In the late 1960s, Ramji excels in school and wins a scholarships to MIT at a time of massive students protests against the Vietnam war and the military-industrial complex. The plethora of good causes sometimes baffles him, but he becomes a fringe activist too.
Still in Dar, Ramji was shocked by Robert Kennedy’s murder and scared of going to the US. But fellow Shamsi and newspaper editor Darcy and his grandma both firmly pointed their index fingers westward. What follows is an account of 27 more years of Ramji’s life and his Shamsi community’s movement westwards. Ramji ‘s early, marginal involvement with student radicals will come back to haunt him decades in LA, where he moved after years in Chicago.
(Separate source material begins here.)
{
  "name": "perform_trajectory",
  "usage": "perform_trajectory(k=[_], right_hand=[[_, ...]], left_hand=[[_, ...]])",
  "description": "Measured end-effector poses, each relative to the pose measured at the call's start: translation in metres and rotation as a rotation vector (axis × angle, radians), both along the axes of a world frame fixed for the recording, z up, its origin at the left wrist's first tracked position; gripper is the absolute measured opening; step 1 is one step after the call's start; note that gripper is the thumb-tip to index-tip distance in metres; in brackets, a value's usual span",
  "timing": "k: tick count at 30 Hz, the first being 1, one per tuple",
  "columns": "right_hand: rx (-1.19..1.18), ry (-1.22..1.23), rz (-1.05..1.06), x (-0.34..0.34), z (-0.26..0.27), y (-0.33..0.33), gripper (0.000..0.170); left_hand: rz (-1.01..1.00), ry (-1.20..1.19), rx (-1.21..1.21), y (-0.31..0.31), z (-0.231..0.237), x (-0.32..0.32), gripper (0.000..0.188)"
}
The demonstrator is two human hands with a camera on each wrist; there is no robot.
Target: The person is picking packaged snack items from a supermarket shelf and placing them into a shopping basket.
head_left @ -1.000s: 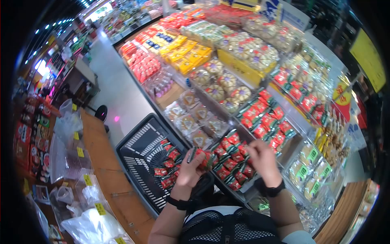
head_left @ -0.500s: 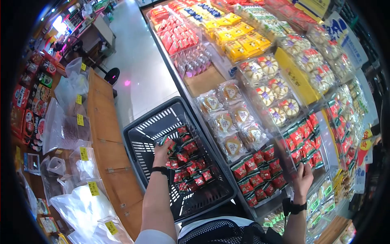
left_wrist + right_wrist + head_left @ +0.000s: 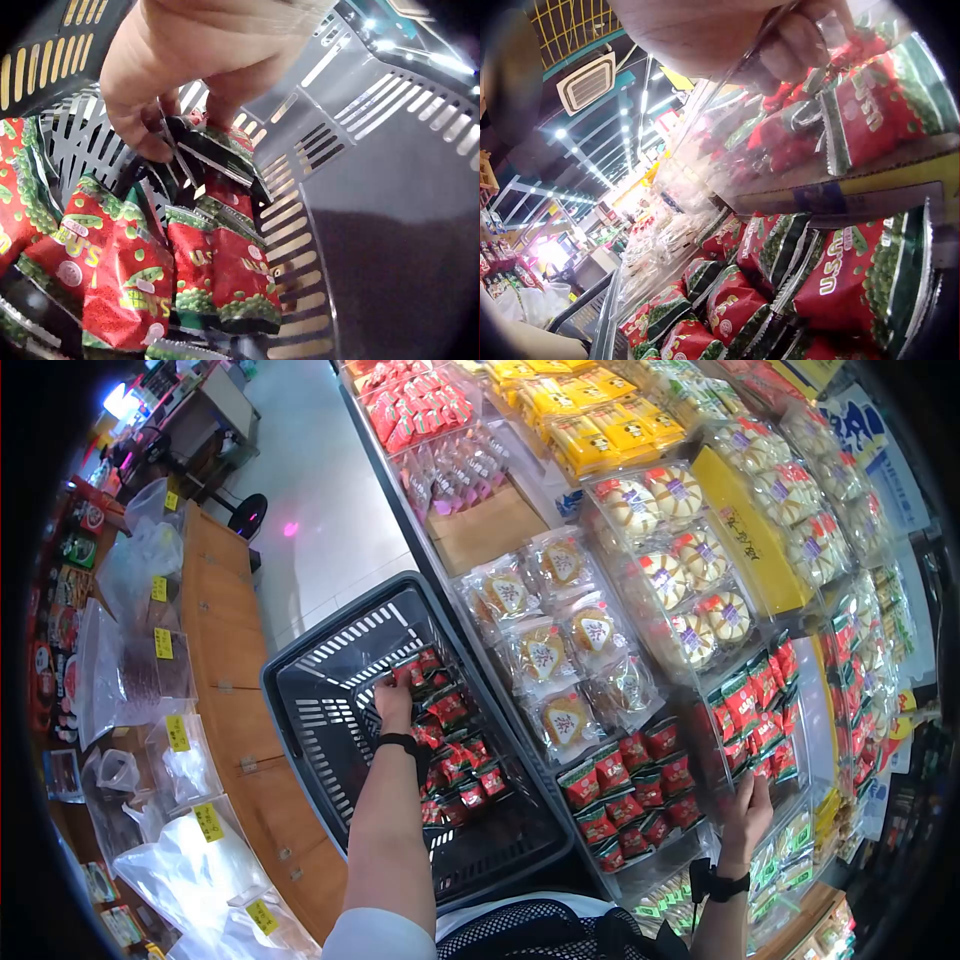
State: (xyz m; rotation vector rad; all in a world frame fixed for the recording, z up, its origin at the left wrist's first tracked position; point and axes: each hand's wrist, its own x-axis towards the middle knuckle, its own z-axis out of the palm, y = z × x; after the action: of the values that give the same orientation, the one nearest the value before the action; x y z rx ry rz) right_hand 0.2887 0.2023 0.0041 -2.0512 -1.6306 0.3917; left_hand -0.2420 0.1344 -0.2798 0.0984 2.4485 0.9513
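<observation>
Inside the dark grey shopping basket (image 3: 300, 745), my left hand (image 3: 392, 705) grips small red and green snack packets. The left wrist view shows its fingers curled around the dark crimped ends of the held packets (image 3: 217, 161). Other snack packets (image 3: 455, 760) lie heaped in the basket beside and below the hand. On the display's right, my right hand (image 3: 745, 818) grips the edge of a clear plastic divider (image 3: 742, 64), fingers curled over it. Just past its fingertips are more red and green packets (image 3: 765, 705) in the upper bin.
A lower bin of the same packets (image 3: 630, 795) adjoins the basket's right side. Wrapped round cakes (image 3: 545, 655) and boxed pastries (image 3: 690, 575) sit farther back. Left of the basket runs a wooden counter (image 3: 245, 710) with clear bins and plastic bags (image 3: 190, 870).
My left hand has moved from in front of me, carrying snack packets down into the basket. My right hand has moved from above the lower bin to the upper bin's divider.
</observation>
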Motion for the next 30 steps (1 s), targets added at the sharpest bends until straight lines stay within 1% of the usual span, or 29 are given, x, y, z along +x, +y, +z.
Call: perform_trajectory(k=[2, 3, 5, 6, 9, 10, 12, 13, 15, 16, 17, 18, 19, 20, 21, 22, 23, 24, 25, 26, 27, 28, 29, 30], right_hand=[[0.015, 0.009, 0.010, -0.002, 0.001, 0.000, 0.030], [0.024, 0.012, 0.029, -0.001, 0.001, -0.001, 0.030], [0.011, -0.007, 0.025, 0.000, 0.001, -0.001, 0.031], [0.026, -0.033, 0.040, -0.001, 0.002, -0.001, 0.031], [0.044, -0.065, 0.072, 0.004, -0.002, -0.001, 0.031], [0.049, -0.071, 0.092, 0.007, -0.004, -0.001, 0.031], [0.048, -0.052, 0.090, 0.005, -0.002, -0.002, 0.030], [0.045, -0.033, 0.092, 0.005, -0.001, -0.002, 0.029], [0.049, -0.046, 0.095, 0.005, -0.001, -0.002, 0.028], [0.050, -0.059, 0.099, 0.005, -0.002, -0.003, 0.028], [0.053, -0.062, 0.092, 0.006, -0.003, -0.002, 0.028], [0.055, -0.065, 0.087, 0.007, -0.006, -0.003, 0.026], [0.059, -0.071, 0.077, 0.009, -0.008, -0.003, 0.025], [0.080, -0.134, 0.083, 0.009, -0.008, -0.002, 0.024], [0.067, -0.099, 0.052, 0.002, -0.001, -0.003, 0.023], [0.086, -0.108, 0.062, 0.000, 0.000, -0.004, 0.023], [0.107, -0.120, 0.064, 0.000, 0.000, -0.005, 0.023], [0.115, -0.155, 0.070, -0.001, 0.001, -0.006, 0.022], [0.120, -0.190, 0.066, 0.000, 0.002, -0.007, 0.022], [0.121, -0.188, 0.077, -0.001, 0.006, -0.007, 0.022], [0.121, -0.184, 0.088, -0.001, 0.009, -0.008, 0.022], [0.131, -0.189, 0.086, 0.001, 0.006, -0.008, 0.023], [0.141, -0.190, 0.088, 0.003, 0.005, -0.008, 0.024], [0.113, -0.166, 0.082, 0.002, 0.010, -0.008, 0.024]], left_hand=[[0.003, -0.060, -0.113, -0.002, -0.001, -0.003, 0.063], [-0.005, -0.055, -0.110, -0.004, -0.002, -0.002, 0.063], [0.037, -0.033, -0.012, -0.005, 0.008, 0.005, 0.067], [-0.003, -0.046, 0.007, -0.008, 0.013, 0.008, 0.069], [-0.056, -0.047, -0.021, -0.005, 0.046, 0.023, 0.067], [-0.059, -0.046, -0.019, -0.007, 0.039, 0.020, 0.067], [-0.167, 0.056, -0.048, -0.014, 0.011, 0.008, 0.070], [-0.171, 0.057, -0.045, -0.011, 0.022, 0.011, 0.070], [-0.066, -0.117, 0.018, -0.003, 0.053, 0.020, 0.072], [0.002, -0.175, 0.143, -0.011, 0.011, 0.002, 0.070], [-0.005, -0.177, 0.145, -0.016, -0.004, -0.003, 0.070], [0.048, -0.230, 0.280, -0.020, -0.019, -0.006, 0.072], [0.098, -0.287, 0.416, -0.021, -0.025, -0.006, 0.074], [0.047, -0.330, 0.339, -0.022, -0.012, -0.003, 0.075], [0.017, -0.272, 0.333, -0.025, -0.018, -0.001, 0.076], [-0.050, -0.167, 0.196, -0.023, 0.011, 0.013, 0.074], [-0.058, -0.154, 0.290, -0.029, -0.010, 0.008, 0.070], [-0.100, -0.147, 0.302, -0.029, 0.007, 0.017, 0.068], [-0.149, -0.100, 0.320, -0.032, 0.003, 0.016, 0.064], [-0.147, -0.120, 0.380, -0.028, 0.033, 0.036, 0.055], [-0.257, -0.130, 0.389, -0.035, 0.029, 0.033, 0.047], [-0.181, -0.192, 0.402, -0.034, 0.044, 0.048, 0.043], [-0.227, -0.159, 0.460, -0.035, 0.063, 0.063, 0.043], [-0.240, -0.192, 0.503, -0.034, 0.081, 0.078, 0.042]])
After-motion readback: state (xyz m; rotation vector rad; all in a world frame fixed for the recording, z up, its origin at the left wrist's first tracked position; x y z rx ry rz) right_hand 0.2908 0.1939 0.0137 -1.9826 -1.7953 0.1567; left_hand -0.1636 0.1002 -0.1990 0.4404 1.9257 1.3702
As a book character Ramji comes across as bereft of his early brilliance. No word about what he studied or why he flunked out. He is skeptical and ambivalent about religion and his own community’s faith, his radical student friends’ beliefs and later, the contents of the magazines and books he markets or distributes, radical or ‘alternative’. He does not fully embrace pure reason either. He is loyal to close friends, soft mannered, simply not born to die and leaving a large footprint behind.
The novel has strong and weak parts. A stern editor would have slashed a lot of superfluous text. In all, this is an intelligent and emphatic novel with a sad ending. But also a construction of a phantom community without roots in fact or history.